Task objective - Every entry below is to be retyped exactly as it stands.

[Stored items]
# # # #

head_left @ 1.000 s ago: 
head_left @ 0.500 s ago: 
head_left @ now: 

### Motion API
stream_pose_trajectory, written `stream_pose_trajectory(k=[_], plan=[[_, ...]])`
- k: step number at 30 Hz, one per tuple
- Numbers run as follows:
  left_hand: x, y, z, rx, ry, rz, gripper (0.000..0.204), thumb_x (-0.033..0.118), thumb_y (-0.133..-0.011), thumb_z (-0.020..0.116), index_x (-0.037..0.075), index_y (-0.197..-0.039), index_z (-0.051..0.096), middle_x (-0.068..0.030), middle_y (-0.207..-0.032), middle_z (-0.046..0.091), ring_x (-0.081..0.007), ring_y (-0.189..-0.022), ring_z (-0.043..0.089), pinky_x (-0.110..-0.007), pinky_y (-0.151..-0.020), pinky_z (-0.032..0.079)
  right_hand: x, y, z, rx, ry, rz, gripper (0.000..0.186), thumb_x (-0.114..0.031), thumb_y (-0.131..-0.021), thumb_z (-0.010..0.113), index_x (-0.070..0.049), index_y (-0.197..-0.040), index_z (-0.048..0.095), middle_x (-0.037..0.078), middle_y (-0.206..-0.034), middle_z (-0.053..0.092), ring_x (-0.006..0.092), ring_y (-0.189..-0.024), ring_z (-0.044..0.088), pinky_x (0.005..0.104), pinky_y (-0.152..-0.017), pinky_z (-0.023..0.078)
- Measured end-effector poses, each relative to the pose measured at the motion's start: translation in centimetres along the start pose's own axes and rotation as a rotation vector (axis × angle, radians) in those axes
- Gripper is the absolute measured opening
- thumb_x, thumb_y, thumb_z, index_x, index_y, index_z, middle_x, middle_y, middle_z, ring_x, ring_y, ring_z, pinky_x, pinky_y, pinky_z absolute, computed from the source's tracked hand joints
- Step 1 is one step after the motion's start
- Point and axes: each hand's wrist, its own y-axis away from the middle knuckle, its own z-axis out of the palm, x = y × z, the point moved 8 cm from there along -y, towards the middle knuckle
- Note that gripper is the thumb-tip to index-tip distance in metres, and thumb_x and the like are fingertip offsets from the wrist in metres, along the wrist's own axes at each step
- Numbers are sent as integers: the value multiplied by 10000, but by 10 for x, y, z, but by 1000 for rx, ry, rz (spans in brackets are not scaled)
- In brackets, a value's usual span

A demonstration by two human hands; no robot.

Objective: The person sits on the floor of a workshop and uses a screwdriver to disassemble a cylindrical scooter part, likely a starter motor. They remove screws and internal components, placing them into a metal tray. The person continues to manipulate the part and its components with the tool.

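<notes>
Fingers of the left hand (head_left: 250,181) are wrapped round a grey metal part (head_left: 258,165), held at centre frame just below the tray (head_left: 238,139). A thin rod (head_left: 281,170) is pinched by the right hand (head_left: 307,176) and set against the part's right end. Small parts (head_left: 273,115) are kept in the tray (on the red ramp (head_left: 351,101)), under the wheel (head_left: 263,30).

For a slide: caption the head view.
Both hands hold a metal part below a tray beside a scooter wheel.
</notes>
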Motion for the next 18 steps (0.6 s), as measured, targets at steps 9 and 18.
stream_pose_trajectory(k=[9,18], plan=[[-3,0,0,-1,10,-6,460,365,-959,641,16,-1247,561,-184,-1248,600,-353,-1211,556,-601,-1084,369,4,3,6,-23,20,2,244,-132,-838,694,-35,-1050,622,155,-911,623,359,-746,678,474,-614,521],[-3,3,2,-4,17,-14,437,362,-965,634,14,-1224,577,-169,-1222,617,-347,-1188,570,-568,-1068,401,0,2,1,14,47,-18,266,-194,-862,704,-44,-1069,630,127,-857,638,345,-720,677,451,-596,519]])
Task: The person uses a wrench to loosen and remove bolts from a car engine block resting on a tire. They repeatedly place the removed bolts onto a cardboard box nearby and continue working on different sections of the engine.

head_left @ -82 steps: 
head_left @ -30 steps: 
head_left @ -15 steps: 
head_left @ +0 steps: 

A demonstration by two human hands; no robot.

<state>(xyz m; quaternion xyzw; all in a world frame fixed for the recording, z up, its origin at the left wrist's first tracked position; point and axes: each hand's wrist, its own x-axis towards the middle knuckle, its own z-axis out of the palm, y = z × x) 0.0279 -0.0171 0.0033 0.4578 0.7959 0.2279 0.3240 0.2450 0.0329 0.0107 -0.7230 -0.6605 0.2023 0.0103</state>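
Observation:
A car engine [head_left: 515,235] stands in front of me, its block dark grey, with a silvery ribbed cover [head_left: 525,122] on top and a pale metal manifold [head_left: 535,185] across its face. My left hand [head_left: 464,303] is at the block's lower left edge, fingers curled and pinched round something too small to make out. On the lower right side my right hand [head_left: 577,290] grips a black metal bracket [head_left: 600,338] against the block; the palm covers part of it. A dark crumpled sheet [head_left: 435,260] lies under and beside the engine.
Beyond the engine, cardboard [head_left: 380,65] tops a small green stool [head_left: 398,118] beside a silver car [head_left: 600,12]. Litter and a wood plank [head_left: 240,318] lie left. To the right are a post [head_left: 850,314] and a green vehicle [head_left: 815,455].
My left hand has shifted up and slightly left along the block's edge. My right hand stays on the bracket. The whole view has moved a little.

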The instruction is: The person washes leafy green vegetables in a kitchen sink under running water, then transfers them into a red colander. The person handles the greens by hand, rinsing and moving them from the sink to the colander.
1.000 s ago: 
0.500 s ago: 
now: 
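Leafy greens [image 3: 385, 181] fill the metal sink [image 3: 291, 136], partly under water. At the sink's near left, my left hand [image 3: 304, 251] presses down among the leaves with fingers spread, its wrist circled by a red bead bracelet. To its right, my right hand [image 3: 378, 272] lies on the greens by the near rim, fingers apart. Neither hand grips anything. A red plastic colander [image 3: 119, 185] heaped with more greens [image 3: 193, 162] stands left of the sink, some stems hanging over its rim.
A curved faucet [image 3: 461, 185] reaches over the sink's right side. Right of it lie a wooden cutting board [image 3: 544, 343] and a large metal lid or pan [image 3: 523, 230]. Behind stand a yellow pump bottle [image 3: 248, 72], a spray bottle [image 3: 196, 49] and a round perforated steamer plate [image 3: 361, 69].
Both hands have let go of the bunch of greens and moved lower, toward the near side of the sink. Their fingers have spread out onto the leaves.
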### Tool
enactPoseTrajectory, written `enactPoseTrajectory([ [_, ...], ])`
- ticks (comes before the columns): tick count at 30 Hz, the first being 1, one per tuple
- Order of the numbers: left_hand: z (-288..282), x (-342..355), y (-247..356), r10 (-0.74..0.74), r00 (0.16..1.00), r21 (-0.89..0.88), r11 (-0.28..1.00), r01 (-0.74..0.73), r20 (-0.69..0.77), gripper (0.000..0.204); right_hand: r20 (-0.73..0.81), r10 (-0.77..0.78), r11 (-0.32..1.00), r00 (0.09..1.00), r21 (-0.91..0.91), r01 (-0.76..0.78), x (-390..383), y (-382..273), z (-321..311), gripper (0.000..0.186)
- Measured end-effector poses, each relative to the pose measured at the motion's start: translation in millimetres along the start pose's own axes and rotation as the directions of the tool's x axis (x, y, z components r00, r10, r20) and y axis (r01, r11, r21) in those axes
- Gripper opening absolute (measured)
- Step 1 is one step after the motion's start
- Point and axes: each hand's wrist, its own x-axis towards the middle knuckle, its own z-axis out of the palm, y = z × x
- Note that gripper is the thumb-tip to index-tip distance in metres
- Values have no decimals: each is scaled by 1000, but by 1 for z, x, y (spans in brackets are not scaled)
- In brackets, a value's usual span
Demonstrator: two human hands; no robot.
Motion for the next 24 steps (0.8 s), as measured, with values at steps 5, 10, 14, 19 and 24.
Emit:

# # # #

Your response -
head_left @ 1.000 s ago: 
head_left @ 0.500 s ago: 
head_left @ now: 

### Motion API
stream_pose_trajectory, written `stream_pose_trajectory(k=[_], plan=[[_, ...]])`
- k: step number at 30 Hz, one per tuple
- Numbers run as follows:
  left_hand: x, y, z, rx, ry, rz, gripper (0.000..0.204), thumb_x (-0.033..0.118), thumb_y (-0.133..-0.011), thumb_z (-0.020..0.116), index_x (-0.037..0.075), index_y (-0.197..-0.039), index_z (-0.051..0.096), middle_x (-0.068..0.030), middle_y (-0.207..-0.032), middle_z (-0.046..0.091), ring_x (-0.081..0.007), ring_y (-0.189..-0.022), ring_z (-0.043..0.089), pinky_x (-0.110..-0.007), pinky_y (-0.151..-0.020), pinky_z (-0.032..0.079)
  right_hand: x, y, z, rx, ry, rz, gripper (0.000..0.186), thumb_x (-0.114..0.031), thumb_y (-0.131..-0.021), thumb_z (-0.010..0.113), index_x (-0.070..0.049), index_y (-0.197..-0.040), index_z (-0.048..0.095), middle_x (-0.037..0.078), middle_y (-0.206..-0.034), middle_z (-0.053..0.092), ring_x (-0.006..0.092), ring_y (-0.189..-0.024), ring_z (-0.044..0.088), pinky_x (0.005..0.104), pinky_y (-0.152..-0.017), pinky_z (-0.023..0.078)
- Measured end-effector poses, each relative to the pose measured at the motion's start: translation in centimetres along the start pose's own axes and rotation as a rotation vector (axis × angle, radians) in those axes
- Gripper is the absolute measured opening
- thumb_x, thumb_y, thumb_z, index_x, index_y, index_z, middle_x, middle_y, middle_z, ring_x, ring_y, ring_z, pinky_x, pinky_y, pinky_z absolute, computed from the source's tracked hand joints
- Step 1 is one step after the motion's start
- Point and axes: each hand's wrist, its own y-axis away from the middle knuckle, its own z-axis out of the palm, x = y × z, the point moved 8 cm from there along -y, towards the middle knuckle
- Note that gripper is the thumb-tip to index-tip distance in metres, and thumb_x and the like are fingertip offsets from the wrist in metres, along the wrist's own axes at each step
- Numbers are sent as integers: the value multiplied by 10000, but by 10 for x, y, z, but by 1000 for rx, ry, rz (spans in brackets are not scaled)
- In brackets, a value's usual span

A demonstration by two human hands; no robot.

Objective: The person sits on the floor of a workshop and uses a screwdriver to disassemble a cylindrical scooter part, likely a starter motor. They remove screws and internal components, placing them into a metal tray. The person continues to manipulate the part and its components with the tool.

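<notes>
Fingers of the left hand (head_left: 250,181) are wrapped round a grey metal part (head_left: 258,165), held at centre frame just below the tray (head_left: 238,139). A thin rod (head_left: 281,170) is pinched by the right hand (head_left: 307,176) and set against the part's right end. Small parts (head_left: 273,115) are kept in the tray (on the red ramp (head_left: 351,101)), under the wheel (head_left: 263,30).

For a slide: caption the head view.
Both hands hold a metal part below a tray beside a scooter wheel.
</notes>
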Motion for the next 18 steps (0.6 s), as measured, targets at steps 9 and 18.
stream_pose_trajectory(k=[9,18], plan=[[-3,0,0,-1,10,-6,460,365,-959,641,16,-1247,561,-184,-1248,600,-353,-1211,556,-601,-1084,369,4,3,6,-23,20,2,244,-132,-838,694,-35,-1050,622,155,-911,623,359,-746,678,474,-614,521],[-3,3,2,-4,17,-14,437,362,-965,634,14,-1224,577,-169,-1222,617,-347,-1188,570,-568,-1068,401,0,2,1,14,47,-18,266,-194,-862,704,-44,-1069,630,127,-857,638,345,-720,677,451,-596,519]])
Task: The person uses a wrench to loosen and remove bolts from a car engine block resting on a tire. They repeatedly place the removed bolts onto a cardboard box nearby and continue working on different sections of the engine.

head_left @ -82 steps: 
head_left @ -30 steps: 
head_left @ -15 steps: 
head_left @ +0 steps: 

A demonstration by two human hands; no robot.

<state>(xyz m; quaternion xyzw; all in a world frame fixed for the recording, z up, its origin at the left wrist's first tracked position; point and axes: each hand's wrist, its own x-axis towards the middle knuckle, its own z-axis out of the palm, y = z × x) 0.0279 -0.0171 0.0033 0.4578 0.7959 0.2279 0.3240 0.2450 0.0329 0.0107 -0.7230 -0.6605 0.2023 0.0103</state>
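Observation:
A car engine [head_left: 515,235] stands in front of me, its block dark grey, with a silvery ribbed cover [head_left: 525,122] on top and a pale metal manifold [head_left: 535,185] across its face. My left hand [head_left: 464,303] is at the block's lower left edge, fingers curled and pinched round something too small to make out. On the lower right side my right hand [head_left: 577,290] grips a black metal bracket [head_left: 600,338] against the block; the palm covers part of it. A dark crumpled sheet [head_left: 435,260] lies under and beside the engine.
Beyond the engine, cardboard [head_left: 380,65] tops a small green stool [head_left: 398,118] beside a silver car [head_left: 600,12]. Litter and a wood plank [head_left: 240,318] lie left. To the right are a post [head_left: 850,314] and a green vehicle [head_left: 815,455].
My left hand has shifted up and slightly left along the block's edge. My right hand stays on the bracket. The whole view has moved a little.
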
The instruction is: The person washes leafy green vegetables in a kitchen sink under running water, then transfers them into a red colander. The person handles the greens by hand, rinsing and moving them from the sink to the colander.
1.000 s ago: 
0.500 s ago: 
now: 
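Leafy greens [image 3: 385, 181] fill the metal sink [image 3: 291, 136], partly under water. At the sink's near left, my left hand [image 3: 304, 251] presses down among the leaves with fingers spread, its wrist circled by a red bead bracelet. To its right, my right hand [image 3: 378, 272] lies on the greens by the near rim, fingers apart. Neither hand grips anything. A red plastic colander [image 3: 119, 185] heaped with more greens [image 3: 193, 162] stands left of the sink, some stems hanging over its rim.
A curved faucet [image 3: 461, 185] reaches over the sink's right side. Right of it lie a wooden cutting board [image 3: 544, 343] and a large metal lid or pan [image 3: 523, 230]. Behind stand a yellow pump bottle [image 3: 248, 72], a spray bottle [image 3: 196, 49] and a round perforated steamer plate [image 3: 361, 69].
Both hands have let go of the bunch of greens and moved lower, toward the near side of the sink. Their fingers have spread out onto the leaves.
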### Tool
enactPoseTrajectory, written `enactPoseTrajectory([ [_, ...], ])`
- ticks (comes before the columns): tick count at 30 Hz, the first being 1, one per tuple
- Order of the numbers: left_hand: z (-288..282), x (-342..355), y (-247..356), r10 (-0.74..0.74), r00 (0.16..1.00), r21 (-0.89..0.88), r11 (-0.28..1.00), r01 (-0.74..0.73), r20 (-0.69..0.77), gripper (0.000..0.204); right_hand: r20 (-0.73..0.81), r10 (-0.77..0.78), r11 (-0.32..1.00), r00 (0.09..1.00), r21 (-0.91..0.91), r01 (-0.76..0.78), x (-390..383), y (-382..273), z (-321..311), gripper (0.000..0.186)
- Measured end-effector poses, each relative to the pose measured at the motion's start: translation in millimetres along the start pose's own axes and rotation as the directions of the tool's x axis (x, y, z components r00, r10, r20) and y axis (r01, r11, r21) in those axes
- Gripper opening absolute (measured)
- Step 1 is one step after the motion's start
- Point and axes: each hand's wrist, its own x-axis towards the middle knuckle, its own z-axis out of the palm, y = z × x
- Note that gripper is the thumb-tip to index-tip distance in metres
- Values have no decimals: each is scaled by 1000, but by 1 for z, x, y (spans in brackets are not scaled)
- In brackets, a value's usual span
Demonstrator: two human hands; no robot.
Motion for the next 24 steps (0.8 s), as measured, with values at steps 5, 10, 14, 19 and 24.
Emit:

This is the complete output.